Türkiye’de Feracenin En Popüler Markası Ferraceci!
Günümüzde feraceyi Arap ülkelerine özgü bir dış giysi olarak tanımlıyoruz fakat feracenin geçmişine baktığımızda atalarımızın da uzun yıllar kullandığını görüyoruz. Ferace, Osmanlı‘da kadınların çarşaftan önce sokağa çıkarken üstlük olarak kullandıkları bir üründür. Günümüzde çok tercih edilmeyen feraceler son iki yıldır oldukça ilgi görüyor. Kullanım rahatlığı ve sadeliği ile feraceleri bir kere kullandığınızda asla vazgeçemiyorsunuz.
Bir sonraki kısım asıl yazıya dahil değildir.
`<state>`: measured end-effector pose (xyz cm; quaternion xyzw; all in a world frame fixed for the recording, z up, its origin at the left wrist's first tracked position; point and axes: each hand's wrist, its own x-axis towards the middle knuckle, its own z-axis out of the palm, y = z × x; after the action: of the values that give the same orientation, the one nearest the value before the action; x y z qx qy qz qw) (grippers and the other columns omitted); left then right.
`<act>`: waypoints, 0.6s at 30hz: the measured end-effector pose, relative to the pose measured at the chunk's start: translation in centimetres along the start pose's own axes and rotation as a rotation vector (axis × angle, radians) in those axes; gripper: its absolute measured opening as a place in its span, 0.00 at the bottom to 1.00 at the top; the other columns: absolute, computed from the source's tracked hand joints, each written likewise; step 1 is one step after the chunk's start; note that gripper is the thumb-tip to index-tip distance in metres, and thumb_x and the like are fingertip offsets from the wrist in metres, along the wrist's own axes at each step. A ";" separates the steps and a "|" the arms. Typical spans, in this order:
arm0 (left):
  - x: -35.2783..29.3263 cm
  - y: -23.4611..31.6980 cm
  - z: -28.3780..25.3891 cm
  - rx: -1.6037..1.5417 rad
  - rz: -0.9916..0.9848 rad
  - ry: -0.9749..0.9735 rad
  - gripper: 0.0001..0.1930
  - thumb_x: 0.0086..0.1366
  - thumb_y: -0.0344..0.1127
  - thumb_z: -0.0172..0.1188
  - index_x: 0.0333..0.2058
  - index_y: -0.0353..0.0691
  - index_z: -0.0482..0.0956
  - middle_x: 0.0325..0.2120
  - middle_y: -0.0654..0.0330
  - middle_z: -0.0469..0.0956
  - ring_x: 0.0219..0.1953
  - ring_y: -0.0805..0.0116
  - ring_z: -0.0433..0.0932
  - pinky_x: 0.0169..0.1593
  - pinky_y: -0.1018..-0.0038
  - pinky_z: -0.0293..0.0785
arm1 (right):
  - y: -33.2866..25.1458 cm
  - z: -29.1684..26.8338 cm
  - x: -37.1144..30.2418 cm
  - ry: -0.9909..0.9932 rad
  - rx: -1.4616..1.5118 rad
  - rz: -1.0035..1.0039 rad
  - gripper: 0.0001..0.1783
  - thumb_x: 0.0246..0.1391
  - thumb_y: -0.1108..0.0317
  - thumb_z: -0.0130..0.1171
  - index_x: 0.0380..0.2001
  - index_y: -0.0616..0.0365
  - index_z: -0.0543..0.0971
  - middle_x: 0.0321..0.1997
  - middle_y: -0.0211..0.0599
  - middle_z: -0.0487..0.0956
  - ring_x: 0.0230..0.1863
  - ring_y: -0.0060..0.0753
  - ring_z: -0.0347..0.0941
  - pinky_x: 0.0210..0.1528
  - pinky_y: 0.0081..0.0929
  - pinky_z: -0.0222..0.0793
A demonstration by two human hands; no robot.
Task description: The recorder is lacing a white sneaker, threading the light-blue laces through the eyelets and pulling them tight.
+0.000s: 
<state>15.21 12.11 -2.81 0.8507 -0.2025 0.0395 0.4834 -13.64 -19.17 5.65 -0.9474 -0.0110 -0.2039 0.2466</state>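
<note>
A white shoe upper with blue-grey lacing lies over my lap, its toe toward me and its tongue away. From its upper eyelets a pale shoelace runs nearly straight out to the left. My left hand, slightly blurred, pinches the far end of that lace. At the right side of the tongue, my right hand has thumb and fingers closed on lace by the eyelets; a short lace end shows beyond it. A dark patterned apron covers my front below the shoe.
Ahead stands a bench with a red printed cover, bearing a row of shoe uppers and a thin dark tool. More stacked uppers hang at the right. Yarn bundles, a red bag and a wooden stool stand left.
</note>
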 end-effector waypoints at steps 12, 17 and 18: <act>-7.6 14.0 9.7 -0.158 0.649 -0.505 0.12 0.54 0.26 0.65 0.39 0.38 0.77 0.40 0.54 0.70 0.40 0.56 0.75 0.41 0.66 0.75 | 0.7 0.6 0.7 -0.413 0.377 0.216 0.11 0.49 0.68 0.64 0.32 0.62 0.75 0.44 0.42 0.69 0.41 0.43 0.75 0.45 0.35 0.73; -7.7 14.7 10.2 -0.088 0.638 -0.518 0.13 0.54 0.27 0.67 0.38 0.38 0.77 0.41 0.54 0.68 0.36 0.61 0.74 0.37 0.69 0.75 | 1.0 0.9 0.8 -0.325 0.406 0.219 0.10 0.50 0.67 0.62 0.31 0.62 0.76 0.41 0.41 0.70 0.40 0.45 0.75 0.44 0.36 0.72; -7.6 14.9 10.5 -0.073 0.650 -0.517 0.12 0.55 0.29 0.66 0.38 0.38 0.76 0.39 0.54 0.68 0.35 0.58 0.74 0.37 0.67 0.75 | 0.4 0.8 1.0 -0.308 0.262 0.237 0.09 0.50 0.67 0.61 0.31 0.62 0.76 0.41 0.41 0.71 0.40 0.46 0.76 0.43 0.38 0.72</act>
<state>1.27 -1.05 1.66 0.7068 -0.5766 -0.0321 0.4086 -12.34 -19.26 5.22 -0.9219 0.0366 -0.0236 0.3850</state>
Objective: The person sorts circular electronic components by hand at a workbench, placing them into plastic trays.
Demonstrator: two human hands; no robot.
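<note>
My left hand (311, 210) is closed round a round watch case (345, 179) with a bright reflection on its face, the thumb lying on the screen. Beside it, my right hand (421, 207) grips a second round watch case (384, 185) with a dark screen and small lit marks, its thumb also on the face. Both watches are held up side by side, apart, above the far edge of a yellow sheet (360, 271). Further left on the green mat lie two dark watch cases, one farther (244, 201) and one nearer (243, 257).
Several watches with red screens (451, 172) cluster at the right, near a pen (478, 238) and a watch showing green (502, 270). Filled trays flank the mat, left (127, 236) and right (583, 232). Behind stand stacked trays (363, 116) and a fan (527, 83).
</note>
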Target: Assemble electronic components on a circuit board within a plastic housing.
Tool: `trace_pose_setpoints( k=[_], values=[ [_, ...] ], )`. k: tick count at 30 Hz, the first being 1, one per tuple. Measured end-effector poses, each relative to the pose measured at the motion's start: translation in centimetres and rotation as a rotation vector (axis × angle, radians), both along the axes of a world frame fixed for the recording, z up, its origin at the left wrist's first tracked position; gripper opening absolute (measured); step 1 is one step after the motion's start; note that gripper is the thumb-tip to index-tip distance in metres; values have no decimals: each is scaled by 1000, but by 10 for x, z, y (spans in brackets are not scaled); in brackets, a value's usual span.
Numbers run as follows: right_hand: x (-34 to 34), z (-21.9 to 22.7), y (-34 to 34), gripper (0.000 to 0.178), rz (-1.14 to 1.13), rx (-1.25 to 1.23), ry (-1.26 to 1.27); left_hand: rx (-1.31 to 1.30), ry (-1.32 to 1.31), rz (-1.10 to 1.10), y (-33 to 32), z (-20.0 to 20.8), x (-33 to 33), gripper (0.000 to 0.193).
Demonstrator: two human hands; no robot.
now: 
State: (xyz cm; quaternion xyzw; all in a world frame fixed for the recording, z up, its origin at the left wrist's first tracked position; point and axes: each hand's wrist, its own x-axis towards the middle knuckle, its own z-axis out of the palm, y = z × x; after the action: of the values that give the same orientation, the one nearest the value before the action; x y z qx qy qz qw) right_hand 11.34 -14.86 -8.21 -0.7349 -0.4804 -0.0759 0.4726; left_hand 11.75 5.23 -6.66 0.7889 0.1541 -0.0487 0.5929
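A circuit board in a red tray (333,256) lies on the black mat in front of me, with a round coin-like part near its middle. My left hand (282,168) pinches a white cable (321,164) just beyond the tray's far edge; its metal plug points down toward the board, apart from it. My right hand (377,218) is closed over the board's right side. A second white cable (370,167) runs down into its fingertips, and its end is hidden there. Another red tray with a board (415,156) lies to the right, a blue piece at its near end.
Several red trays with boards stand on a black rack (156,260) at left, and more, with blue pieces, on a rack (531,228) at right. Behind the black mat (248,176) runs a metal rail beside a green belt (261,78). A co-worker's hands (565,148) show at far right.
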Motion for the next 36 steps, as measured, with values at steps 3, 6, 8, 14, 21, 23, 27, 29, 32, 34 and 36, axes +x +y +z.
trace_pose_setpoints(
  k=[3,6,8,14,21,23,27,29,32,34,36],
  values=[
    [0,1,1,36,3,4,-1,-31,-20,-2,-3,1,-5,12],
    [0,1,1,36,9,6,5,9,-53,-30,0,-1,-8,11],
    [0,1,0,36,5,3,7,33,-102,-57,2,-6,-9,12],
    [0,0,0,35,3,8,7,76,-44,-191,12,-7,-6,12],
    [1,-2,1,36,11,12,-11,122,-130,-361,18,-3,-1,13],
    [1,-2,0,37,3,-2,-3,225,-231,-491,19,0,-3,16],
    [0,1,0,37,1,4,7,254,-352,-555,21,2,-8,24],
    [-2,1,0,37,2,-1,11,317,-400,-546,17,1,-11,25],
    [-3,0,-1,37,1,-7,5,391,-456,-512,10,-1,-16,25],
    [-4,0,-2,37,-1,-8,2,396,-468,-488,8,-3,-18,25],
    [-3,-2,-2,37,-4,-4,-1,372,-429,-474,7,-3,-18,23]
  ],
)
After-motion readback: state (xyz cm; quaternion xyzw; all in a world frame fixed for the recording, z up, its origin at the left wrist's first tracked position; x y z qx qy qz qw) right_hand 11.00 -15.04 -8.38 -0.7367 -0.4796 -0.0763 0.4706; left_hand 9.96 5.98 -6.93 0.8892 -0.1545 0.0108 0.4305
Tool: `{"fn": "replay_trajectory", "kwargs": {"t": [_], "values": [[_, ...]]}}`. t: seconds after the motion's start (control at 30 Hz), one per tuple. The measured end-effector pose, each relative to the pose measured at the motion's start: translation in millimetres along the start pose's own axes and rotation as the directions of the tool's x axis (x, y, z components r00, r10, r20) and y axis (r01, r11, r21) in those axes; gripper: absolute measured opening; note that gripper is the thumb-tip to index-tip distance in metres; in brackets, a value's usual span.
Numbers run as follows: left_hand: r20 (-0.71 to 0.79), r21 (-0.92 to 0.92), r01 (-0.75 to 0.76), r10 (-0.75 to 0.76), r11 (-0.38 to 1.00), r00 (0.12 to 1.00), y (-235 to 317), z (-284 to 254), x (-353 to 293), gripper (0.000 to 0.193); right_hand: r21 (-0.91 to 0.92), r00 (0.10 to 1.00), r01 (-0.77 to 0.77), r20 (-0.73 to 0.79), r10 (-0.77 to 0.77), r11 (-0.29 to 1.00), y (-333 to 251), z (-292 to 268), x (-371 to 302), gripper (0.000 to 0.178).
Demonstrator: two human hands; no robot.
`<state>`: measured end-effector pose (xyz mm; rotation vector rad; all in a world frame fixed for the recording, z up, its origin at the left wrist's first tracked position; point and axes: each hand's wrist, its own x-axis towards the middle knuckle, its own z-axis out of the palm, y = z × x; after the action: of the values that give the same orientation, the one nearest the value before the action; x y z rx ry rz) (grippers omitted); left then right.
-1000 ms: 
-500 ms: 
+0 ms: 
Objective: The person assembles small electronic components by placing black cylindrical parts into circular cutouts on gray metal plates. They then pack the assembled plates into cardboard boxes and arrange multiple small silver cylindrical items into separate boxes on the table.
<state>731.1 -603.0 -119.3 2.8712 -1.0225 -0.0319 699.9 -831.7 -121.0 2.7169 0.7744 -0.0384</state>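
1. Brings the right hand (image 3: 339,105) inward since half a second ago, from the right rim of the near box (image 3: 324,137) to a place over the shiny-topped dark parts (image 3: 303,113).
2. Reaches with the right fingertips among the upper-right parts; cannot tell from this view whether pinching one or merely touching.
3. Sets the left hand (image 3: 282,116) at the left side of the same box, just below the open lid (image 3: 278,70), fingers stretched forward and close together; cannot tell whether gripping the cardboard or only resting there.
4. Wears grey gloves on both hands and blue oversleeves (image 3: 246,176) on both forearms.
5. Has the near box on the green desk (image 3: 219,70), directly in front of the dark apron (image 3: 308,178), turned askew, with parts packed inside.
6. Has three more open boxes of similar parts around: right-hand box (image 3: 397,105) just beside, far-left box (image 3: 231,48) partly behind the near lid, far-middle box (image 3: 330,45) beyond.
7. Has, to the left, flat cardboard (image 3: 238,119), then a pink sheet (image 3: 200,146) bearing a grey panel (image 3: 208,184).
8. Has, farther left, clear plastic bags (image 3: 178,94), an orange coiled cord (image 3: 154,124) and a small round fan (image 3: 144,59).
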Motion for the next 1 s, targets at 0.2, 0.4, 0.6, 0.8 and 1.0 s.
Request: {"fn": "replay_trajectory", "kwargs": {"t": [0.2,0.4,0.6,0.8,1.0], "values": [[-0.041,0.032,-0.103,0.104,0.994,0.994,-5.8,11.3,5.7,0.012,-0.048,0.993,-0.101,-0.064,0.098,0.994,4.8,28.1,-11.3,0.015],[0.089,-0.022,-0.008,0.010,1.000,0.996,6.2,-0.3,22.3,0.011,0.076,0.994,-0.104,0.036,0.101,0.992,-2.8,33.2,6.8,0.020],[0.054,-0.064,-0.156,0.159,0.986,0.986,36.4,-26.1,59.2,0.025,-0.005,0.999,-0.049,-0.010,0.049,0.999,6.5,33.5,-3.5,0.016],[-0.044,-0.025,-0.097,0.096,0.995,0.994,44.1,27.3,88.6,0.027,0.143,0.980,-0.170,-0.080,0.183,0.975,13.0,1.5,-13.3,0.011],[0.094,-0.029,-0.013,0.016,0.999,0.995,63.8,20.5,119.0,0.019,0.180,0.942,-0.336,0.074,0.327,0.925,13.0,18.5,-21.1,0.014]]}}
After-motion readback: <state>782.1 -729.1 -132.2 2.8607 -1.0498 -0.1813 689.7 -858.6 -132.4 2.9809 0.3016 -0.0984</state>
Ferraceci, Türkiye’de yükselişe gelen feracenin en popüler ve en çok talep gören markalarından biri. Markanın sahibeleri olan Semra Alpak ve Sümeyra Arslan’dan Ferraceci markasının gelişim süreçlerini dinledik.
Yeşil Topuklar: Öncelikle sizleri tanımak isteriz. Kendinizden biraz bahseder misiniz?
Semra Alpak: Tabii, aslen Rizeliyim ama İstanbul doğumdum büyüdüm. Sakarya Üniversitesi, İktisat mezunuyum. Aile şirketimizde 8 yıl çalıştıktan sonra, son 2 yılını yarı zamanlı olarak üzere Ferraceci‘de başladım. Akabinde aile şirketin ayrılıp tam zamanlı olarak Ferraceci‘de devam ettim.
Sümeyra Arslan: İstanbul doğumluyum. Aslen Malatyalıyım. Evliyim ve 5 yaşında bir kızım var. Ben de Yeditepe Üniversitesi Antrepoloji bölümünde iki yıl kadar eğitim aldıktan sonra o dönemin getirdiği belli sebeplerden dolayı burslu olarak okuduğum okulu bırakma kararı aldım.
Yeşil Topuklar: Ferraceci fikri nasıl doğdu? Birlikte bu markayı nasıl oluşturmaya karar verdiniz?
Sümeyra Arslan: Bizim 20 yıldır Arap dostlarımız var. Bize ülkelerinden 20 yıldır ferace getiriyorlar. İlk olarak namaz kılarken giyiyorduk daha sonra arkadaşlarım üstümde görüp çok beğendiler ve onlara da hediye etmeye başladım. Ferace öyle bir şey ki, bir kere kullandığınızda ondan vazgeçemiyorsunuz, akabinde dış giyim olarak da ferace kullanmaya başladım. Sonra feraceye olan ilgiye rağmen böyle bir satış açığı olduğunu görünce neden biz yapmayalım ki dedik. Önceleri yurt dışından getirdik ama onların tercihleri ve zevkleri bize çok da uymadığını gözlemledik. Bizim istediğimiz Türk hanımlarının dış giyim olarak kullanılabilecek feraceler tasarlamaktı işte böylelikle yola başladık. Semra Hanımla ben ortaokul arkadaşıyız. O dönemden beri zaten birlikte bir şeyler yapmak fikrimiz hep vardı. Sonrasında tüm bu gözlemlerden sonra sağolsun Semra Hanımın desteği ve teşviki ile böyle bir projede bir araya geldik.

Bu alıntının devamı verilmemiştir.